_GOAL OF THE EXERCISE_
Using the records below, filter out every line that lacks "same" and copy the rest.

[RECORD EXTRACTS Boundary: Start]

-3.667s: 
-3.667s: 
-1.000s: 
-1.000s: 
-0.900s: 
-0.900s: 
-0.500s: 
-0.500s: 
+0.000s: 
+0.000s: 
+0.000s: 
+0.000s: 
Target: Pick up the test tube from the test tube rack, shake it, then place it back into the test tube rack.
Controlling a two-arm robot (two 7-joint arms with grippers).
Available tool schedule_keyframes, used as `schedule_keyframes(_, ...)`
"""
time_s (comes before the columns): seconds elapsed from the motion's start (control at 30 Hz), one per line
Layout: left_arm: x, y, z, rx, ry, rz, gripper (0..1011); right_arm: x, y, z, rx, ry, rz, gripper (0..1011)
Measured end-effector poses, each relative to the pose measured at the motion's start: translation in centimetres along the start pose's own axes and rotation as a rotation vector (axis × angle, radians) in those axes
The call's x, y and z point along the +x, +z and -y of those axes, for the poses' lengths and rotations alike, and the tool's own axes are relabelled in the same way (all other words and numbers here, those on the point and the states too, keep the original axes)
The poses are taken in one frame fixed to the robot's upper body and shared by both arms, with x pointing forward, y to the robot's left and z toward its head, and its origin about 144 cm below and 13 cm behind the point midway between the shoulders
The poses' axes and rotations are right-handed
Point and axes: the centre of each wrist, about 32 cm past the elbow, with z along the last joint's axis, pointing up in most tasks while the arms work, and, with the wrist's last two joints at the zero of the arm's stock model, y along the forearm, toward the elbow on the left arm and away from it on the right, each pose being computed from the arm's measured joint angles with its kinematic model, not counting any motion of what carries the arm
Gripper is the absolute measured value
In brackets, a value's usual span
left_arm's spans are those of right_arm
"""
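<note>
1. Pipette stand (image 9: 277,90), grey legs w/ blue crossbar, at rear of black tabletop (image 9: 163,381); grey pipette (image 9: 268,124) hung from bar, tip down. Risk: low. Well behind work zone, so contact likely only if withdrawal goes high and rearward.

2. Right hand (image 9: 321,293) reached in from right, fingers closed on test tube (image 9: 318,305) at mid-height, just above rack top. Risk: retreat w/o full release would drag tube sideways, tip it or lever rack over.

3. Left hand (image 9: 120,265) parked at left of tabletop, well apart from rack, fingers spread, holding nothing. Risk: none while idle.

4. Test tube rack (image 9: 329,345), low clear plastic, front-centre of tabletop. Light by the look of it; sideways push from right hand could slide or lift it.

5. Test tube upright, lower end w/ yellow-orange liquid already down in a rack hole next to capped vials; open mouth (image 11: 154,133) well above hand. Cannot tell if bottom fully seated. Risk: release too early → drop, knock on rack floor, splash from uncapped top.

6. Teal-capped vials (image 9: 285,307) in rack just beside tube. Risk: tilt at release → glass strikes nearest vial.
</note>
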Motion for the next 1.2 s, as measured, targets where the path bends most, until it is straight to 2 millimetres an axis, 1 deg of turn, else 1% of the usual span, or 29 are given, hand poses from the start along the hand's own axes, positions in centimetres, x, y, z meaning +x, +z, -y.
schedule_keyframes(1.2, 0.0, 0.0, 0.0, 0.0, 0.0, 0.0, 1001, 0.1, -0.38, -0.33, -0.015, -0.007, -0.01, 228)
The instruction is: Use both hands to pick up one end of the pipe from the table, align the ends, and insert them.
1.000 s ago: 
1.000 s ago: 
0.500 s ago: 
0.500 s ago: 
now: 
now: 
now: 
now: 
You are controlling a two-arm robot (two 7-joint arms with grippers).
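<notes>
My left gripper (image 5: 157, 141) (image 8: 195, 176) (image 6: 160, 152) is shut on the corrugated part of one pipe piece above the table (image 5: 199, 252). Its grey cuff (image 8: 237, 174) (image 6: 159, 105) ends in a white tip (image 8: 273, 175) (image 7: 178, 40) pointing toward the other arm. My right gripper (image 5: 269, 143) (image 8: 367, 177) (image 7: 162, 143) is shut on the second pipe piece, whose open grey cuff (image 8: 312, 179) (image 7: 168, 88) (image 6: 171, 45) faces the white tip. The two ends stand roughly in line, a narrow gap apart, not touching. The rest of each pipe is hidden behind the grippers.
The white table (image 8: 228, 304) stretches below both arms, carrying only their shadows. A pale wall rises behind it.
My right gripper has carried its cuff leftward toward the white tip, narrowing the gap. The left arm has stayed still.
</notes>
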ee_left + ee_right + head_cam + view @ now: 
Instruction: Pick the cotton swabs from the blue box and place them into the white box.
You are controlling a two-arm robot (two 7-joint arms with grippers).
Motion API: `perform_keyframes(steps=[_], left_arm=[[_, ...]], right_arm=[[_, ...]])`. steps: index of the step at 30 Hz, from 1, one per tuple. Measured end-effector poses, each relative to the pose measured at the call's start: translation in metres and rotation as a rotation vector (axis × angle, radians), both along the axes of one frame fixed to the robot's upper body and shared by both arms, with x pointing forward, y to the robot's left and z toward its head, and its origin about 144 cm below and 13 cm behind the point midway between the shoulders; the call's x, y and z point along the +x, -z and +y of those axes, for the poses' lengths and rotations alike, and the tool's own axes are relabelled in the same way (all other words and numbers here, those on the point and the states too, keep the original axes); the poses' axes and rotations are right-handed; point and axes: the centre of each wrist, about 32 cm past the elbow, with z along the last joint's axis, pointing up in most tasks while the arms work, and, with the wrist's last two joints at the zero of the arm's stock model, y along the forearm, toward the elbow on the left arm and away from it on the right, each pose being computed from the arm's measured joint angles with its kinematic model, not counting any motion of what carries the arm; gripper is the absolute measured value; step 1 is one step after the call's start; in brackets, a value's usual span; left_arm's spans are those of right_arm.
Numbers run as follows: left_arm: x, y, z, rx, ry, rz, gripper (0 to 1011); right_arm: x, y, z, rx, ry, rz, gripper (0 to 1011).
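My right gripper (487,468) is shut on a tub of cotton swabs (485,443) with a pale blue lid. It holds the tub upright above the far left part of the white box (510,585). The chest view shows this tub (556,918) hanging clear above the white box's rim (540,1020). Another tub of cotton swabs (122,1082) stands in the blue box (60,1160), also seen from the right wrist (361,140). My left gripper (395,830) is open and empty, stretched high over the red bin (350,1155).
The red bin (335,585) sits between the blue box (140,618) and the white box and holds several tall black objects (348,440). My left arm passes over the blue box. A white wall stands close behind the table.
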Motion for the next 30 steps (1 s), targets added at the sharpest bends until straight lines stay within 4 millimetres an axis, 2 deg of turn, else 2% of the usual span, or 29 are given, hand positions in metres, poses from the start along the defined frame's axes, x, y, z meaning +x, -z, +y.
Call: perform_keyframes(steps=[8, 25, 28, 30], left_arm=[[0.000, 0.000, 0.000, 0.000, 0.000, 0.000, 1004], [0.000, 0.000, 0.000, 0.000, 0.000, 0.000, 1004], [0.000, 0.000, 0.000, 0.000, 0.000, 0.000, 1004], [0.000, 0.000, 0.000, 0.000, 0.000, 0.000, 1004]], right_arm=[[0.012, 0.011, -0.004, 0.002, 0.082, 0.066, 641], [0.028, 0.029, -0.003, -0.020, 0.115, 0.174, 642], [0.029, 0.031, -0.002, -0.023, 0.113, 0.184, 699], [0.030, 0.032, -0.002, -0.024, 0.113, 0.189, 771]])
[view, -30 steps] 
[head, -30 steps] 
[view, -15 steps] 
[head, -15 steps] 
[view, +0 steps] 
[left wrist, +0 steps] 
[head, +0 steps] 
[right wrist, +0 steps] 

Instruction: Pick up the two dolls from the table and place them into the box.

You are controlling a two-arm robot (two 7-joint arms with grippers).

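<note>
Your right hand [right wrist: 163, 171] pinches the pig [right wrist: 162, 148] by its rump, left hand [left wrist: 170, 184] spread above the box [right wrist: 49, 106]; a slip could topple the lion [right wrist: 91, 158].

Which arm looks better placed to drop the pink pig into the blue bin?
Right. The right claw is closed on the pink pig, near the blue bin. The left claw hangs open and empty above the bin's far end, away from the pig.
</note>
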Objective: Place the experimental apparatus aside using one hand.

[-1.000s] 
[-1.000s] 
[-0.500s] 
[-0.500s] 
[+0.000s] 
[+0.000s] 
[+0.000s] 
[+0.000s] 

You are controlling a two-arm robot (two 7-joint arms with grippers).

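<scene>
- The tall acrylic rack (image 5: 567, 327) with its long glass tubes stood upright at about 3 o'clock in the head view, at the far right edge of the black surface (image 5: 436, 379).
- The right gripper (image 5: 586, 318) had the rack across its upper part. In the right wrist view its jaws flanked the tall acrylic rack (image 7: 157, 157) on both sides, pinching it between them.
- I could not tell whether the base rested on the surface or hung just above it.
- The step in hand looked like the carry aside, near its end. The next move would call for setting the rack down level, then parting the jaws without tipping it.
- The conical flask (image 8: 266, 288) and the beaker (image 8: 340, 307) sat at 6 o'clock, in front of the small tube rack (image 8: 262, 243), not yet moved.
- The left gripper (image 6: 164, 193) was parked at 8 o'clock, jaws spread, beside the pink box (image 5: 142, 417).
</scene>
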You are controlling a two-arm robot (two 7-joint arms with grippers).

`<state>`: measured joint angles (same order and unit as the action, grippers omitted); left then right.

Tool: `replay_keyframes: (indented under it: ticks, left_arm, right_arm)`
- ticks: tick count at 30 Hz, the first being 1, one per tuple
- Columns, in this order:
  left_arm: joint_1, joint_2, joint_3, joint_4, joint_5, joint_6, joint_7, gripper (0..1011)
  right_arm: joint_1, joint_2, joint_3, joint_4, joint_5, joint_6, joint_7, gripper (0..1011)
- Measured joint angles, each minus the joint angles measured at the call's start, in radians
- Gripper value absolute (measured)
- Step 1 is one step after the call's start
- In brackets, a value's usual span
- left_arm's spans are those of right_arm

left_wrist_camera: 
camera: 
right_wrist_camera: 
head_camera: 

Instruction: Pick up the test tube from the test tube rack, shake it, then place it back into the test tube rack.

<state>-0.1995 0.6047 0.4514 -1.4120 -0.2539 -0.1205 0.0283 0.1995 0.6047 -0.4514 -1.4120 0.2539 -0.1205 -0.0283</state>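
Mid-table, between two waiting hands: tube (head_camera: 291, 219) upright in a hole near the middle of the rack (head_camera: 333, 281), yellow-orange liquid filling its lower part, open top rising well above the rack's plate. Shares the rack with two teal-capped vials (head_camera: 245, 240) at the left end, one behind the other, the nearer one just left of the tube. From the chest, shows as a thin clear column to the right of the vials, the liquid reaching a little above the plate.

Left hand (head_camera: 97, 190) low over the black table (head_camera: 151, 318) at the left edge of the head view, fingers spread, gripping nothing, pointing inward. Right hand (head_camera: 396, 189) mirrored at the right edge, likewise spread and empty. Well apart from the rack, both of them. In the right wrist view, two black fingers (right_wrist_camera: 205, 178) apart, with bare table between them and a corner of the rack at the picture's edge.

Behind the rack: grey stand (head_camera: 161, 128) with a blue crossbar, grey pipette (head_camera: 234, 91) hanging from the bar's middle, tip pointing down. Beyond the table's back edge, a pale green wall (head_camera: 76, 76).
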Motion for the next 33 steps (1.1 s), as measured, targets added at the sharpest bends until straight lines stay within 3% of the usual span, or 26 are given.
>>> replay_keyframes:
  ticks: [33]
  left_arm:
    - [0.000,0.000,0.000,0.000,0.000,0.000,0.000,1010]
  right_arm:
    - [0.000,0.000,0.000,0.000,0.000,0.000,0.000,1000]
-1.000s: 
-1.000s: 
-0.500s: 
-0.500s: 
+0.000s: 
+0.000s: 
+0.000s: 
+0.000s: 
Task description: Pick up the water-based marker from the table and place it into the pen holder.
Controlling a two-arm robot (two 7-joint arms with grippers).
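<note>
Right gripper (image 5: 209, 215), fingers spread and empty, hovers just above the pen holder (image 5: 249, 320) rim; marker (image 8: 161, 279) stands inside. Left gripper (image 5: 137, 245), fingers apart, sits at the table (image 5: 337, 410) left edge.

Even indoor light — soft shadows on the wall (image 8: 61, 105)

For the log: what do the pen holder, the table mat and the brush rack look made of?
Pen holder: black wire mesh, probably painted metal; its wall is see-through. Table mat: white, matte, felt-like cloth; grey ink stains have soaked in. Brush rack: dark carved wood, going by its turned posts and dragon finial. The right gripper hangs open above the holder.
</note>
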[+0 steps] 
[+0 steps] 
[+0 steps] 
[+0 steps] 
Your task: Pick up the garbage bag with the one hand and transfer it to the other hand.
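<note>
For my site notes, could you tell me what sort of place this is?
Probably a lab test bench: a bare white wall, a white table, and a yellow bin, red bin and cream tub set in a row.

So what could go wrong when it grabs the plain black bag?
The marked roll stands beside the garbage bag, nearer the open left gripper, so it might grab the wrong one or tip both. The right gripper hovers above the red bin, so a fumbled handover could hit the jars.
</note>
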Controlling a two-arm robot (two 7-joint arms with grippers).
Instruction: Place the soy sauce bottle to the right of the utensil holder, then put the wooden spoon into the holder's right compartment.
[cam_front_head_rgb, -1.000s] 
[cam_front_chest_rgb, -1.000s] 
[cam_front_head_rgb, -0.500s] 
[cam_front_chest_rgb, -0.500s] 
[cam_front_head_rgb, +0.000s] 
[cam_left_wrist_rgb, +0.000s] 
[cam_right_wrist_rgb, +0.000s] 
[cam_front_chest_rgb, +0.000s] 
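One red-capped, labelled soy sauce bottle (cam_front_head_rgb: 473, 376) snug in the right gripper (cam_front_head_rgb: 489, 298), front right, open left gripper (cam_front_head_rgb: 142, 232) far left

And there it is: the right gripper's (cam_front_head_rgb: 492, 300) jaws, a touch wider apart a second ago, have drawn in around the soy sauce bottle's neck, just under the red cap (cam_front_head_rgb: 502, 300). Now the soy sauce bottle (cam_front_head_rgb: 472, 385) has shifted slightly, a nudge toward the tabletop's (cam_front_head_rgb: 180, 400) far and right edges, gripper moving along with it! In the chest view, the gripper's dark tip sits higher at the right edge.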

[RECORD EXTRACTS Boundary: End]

_WRITTEN SOLUTION_
The call's x, y and z point along the +x, +z and -y of those axes, for the poses' lengths and rotations alike, and the tool's own axes are relabelled in the same way (all other words and numbers here, those on the point and the states too, keep the original axes)
Motion API: `perform_keyframes(steps=[_], left_arm=[[_, ...]], right_arm=[[_, ...]])`. steps: index of the step at 30 Hz, from 1, one per tuple. Measured end-effector poses, each relative to the pose measured at the call's start: translation in metres and rotation as a rotation vector (axis × angle, radians), both along the axes of one frame fixed to the robot's upper body and shared by both arms, with x pointing forward, y to the robot's left and z toward its head, and its origin about 144 cm below and 13 cm behind the point midway between the shoulders; the call's x, y and z point along the +x, -z and +y of those axes, for the poses' lengths and rotations alike, and the tool's own axes are relabelled in the same way (all other words and numbers here, those on the point and the states too, keep the original axes); the poses' axes and rotations are right-handed; point and axes: the centre of each wrist, about 32 cm past the elbow, with z along the last joint's axis, pointing up in most tasks while the arms work, and, with the wrist's last two joints at the zero of the arm's stock model, y along the forearm, toward the elbow on the left arm and away from it on the right, each pose being computed from the arm's measured joint angles with its kinematic model, not counting any motion of what carries the arm; gripper is the absolute measured value; step 1 is one step after the call's start; in brackets, a value's usual span; left_arm's spans are those of right_arm.
`<state>`: measured joint angles (same order and unit as the action, grippers omitted); left then right.

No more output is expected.